Soninkara: comment es-tu arrivé dans la chanson ?
Mamadou Demba Magassa: Je ne suis pas arrivé dans la chanson par hasard. J'ai eu un grand-père et une tante qui étaient d'excellents chanteurs et connus à Diawara. Mon grand-père était déjà décédé quand je commençais à chanter, mais ma tante est encore vivante et c'est une bonne conseillère pour moi. Elle m'aide à concevoir des chansons, c'est mon auteur préférée, elle manie bien la langue, j'ai beaucoup de chance de l'avoir. Elle m'encourage beaucoup et cela me donne beaucoup de force, même à des milliers de kilomètres.
Soninkara: Mamadou Demba est-il marié, fiancé, a-t-il une petite amie ?
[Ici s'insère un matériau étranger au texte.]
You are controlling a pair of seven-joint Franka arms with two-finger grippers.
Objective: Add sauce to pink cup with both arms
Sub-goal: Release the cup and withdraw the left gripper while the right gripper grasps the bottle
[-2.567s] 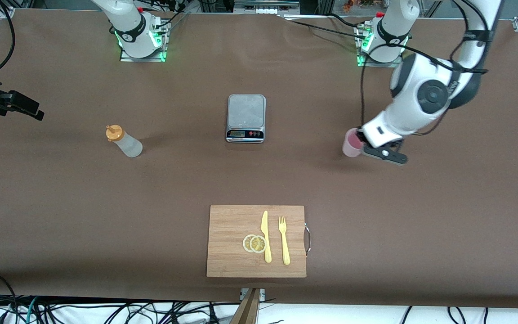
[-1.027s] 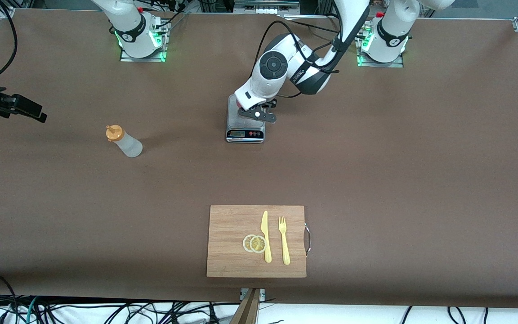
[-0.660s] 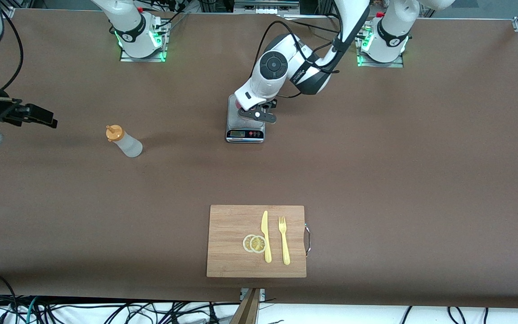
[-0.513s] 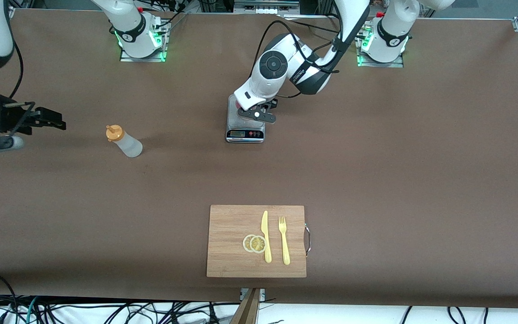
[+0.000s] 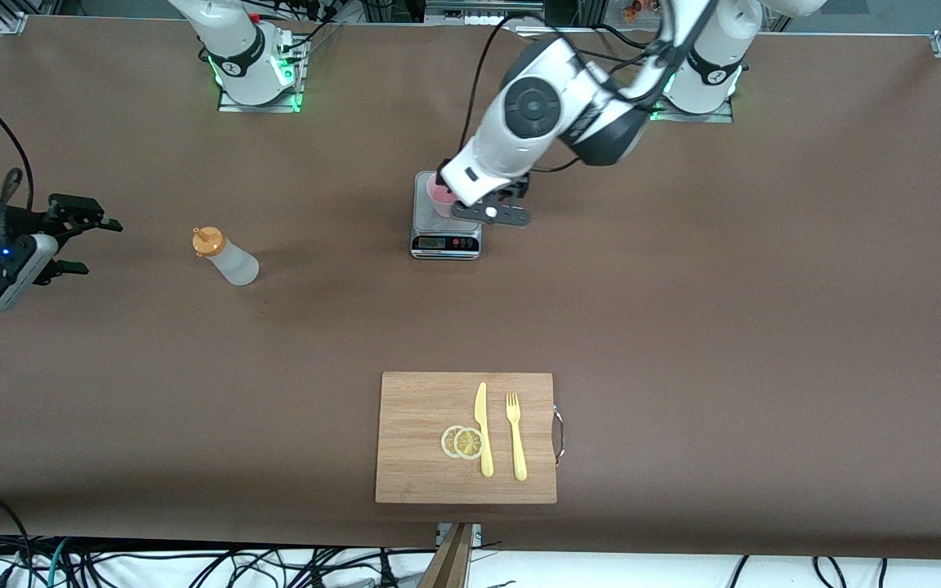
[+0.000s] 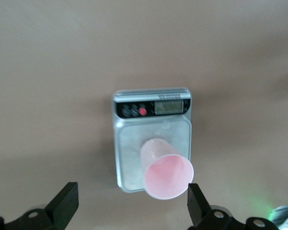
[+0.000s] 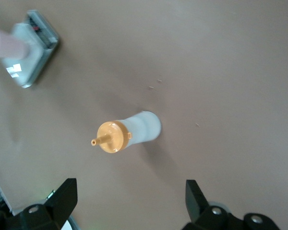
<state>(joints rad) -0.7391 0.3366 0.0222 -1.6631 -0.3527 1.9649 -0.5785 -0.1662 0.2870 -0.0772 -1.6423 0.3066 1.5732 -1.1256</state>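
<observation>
At the left edge of the front view the right gripper (image 5: 78, 233) hangs over the table with its fingers spread wide and nothing between them. A little to its right in that view the sauce (image 5: 225, 257) stands upright on the table, apart from the gripper. In the upper middle the pink cup (image 5: 439, 197) stands on the grey scale (image 5: 447, 237). The left gripper (image 6: 129, 203) is above the scale, its fingers wide open and clear of the cup.
</observation>
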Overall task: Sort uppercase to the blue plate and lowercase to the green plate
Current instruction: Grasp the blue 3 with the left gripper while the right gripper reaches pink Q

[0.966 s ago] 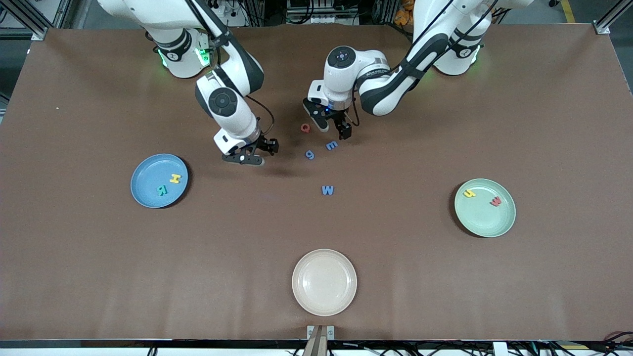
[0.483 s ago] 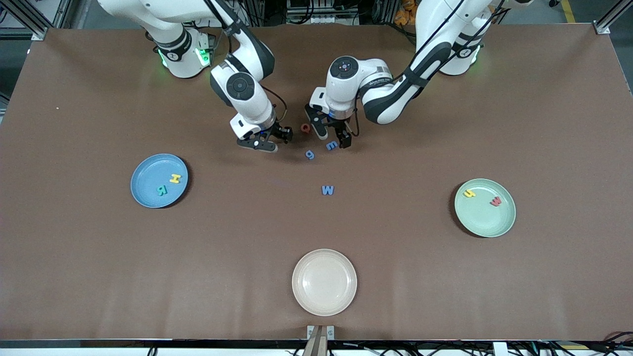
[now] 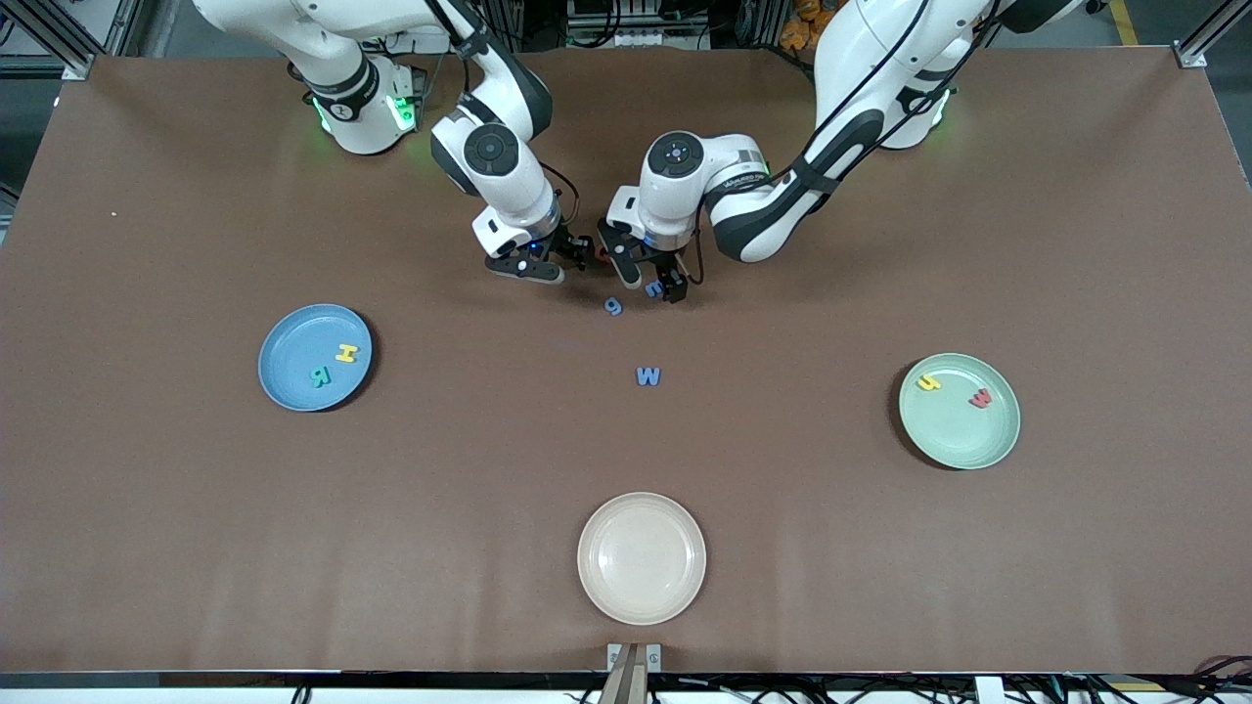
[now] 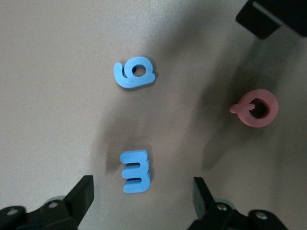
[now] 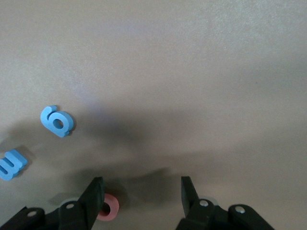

Mamadou Demba Magassa: Rires ! Non, ni l'un ni l'autre. Je n'ai pas de femme dans ma vie pour le moment, même si je reçois des dizaines de lettres de demande en mariage de la part de jeunes femmes aussi belles les unes que les autres. Mais j'y pense, oui je pense à me marier, fonder une famille, avoir des enfants, j'adore les enfants vous savez.
Soninkara: Un cœur à prendre alors ?
Mamadou Demba Magassa: Bien sûr (rires) !
Soninkara: Fréquentes-tu les foyers ?
Mamadou Demba Magassa: Oui, beaucoup, soit pour passer dire bonjour à des oncles, des cousins ou des amis (d'enfance, entre autres), ou bien pour aller présenter des condoléances à la suite d'un décès intervenu au pays. J'éprouve beaucoup de respect pour les gens qui habitent dans les foyers, ils sont plein de courage et ce sont des gens qui cultivent l'humanisme à un tel point qu'ils méritent du respect de notre part. Vous savez, tout le monde ne peut pas vivre dans de telles conditions dans le seul but de pouvoir aider la famille en Afrique. Et quand je parlais de solidarité, en voilà un bel exemple, des gens qui acceptent de se sacrifier pour offrir une meilleure existence à ceux qui sont restés au pays, il y en a pas beaucoup de nos jours, hélas.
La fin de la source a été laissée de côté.